High level overview of conditions that make this optimization possible is both sides of the join refer to same table, then joined columns when combined must form a unique index on the shared table. If any join filter is specified whether query produces a single row cannot be determined, as filter expression may return false.
Optimization Step
Sample optimizable query with employees table and id as the primary key.
SELECT a.id
FROM employees a
JOIN employees b ON a.id = b.id
WHERE b.department = 'HR';
Unoptimized logical plan.
Projection: a.id
Filter: b.department = Utf8("HR")
Inner Join: Filter: a.id = b.id
SubqueryAlias: a
TableScan: employees
SubqueryAlias: b
TableScan: employees
The query can be optimized by removing duplicate TableScan and SubqueryAlias nodes.
Projection: a.id
Filter: a.department = Utf8("HR")
SubqueryAlias: a
TableScan: employees
## EliminateAggregationSelfJoin
Following sample query with self-join can be used to gather analytics on product sales.
SELECT a.user_id, a.purchase_date, SUM(b.amount) AS running_total
FROM purchases a
JOIN purchases b ON a.user_id = b.user_id AND b.purchase_date <= a.purchase_date
GROUP BY a.user_id, a.purchase_date;
This query can more efficiently rewritten with a window expression.
SELECT
user_id,
purchase_date,
SUM(amount) OVER (PARTITION BY user_idORDER BY purchase_date ASC ROWS BETWEEN UNBOUNDED PRECEDING AND CURRENT ROW) AS running_total
FROM
purchases;
Without going into why this works, the conditions where this optimization can be applied is
- It should be inner join between same tables, a.k.a self-join
JOIN ON <join columns> AND <filter expression>- Joined columns should NOT form a unique index
- Filter expression should be binary expression with a comparison operator and should refer to the same column
- Columns in
JOIN ON ...should be the same asGROUP BY
These conditions conservatively allow self-join to be replaced with a window expression.
Closes: #14758
FYI @irenjj
Current implementation fails in call to assert_valid_optimization where schema of a optimization pass is compared against the previous state.
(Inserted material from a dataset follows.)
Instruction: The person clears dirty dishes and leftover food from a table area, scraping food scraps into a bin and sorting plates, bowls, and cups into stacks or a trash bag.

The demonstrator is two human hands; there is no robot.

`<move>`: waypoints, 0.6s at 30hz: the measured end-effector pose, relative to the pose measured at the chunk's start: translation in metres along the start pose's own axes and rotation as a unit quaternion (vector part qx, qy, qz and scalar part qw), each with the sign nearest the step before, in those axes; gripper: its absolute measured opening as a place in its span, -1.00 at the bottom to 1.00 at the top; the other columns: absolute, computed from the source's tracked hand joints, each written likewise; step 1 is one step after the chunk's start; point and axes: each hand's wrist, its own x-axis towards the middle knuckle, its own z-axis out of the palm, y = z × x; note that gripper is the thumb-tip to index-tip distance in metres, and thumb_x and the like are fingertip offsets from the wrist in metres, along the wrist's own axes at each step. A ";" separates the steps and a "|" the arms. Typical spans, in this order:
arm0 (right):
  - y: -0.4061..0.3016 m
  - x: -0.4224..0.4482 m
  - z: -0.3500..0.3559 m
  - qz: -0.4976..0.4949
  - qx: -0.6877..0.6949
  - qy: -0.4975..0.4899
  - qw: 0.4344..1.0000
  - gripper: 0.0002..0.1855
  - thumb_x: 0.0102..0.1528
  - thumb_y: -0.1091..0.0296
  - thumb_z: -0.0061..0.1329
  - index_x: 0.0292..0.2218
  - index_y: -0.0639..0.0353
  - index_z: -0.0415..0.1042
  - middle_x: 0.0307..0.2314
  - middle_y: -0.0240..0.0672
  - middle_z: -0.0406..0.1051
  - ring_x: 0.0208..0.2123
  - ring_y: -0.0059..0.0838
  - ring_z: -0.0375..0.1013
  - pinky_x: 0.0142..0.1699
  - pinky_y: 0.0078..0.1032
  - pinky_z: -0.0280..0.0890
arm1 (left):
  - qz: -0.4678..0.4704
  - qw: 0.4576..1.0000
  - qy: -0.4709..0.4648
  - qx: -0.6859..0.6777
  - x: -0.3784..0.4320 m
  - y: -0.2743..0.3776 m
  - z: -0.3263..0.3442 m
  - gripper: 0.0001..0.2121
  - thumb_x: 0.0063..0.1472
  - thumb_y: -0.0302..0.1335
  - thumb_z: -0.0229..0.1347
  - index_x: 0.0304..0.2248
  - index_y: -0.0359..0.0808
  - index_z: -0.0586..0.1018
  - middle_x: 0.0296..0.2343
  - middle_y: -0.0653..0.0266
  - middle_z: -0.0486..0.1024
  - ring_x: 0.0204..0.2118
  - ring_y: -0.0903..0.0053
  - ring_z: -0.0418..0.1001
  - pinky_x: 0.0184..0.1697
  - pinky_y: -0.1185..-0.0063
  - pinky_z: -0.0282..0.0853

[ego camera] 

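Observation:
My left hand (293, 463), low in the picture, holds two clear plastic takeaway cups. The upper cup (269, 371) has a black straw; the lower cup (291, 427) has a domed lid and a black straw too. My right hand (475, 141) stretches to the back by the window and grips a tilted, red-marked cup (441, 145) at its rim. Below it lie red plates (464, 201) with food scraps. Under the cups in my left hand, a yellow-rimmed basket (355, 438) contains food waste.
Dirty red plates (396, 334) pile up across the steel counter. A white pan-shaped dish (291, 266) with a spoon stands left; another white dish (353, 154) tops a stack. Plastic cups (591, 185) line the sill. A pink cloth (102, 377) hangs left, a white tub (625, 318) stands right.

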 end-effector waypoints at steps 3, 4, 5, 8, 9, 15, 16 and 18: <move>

Failure occurs when alias is replaced with an other. For example
SELECT
b.id
FROM
employees a
JOIN employees b USING (id)
WHERE
b.department = 'HR'
Since alias b won't exist after the optimization it is replaced with a. This causes TableReferences to not be the same and the invariant fails eventhough both of the alises refer to the same table.
I will try to take a look at this this weekend @atahanyorganci
@atahanyorganci Hello, would you still be interested in continuing with this?
@atahanyorganci Hello, would you still be interested in continuing with this?
I’ll drive this to completion tomorrow.
@berkaysynnada I'll be happy to review it
@alamb @xudong963 @jonathanc-n If you have some time, could you please review this PR (or tag others who might be interested)?
I worked closely with @atahanyorganci on this, and I believe these two rules provide a good foundation for eliminating self-joins. This area of optimization has a big potential for further improvements.
To avoid introducing regressions or bugs, I’ve taken a very conservative approach. Optimizations are only applied when specific patterns are clearly matched. I’ve also tried to include tests from multiple perspectives. Thanks in advance
Thank you for your contribution. Unfortunately, this pull request is stale because it has been open 60 days with no activity. Please remove the stale label or comment or this will be closed in 7 days.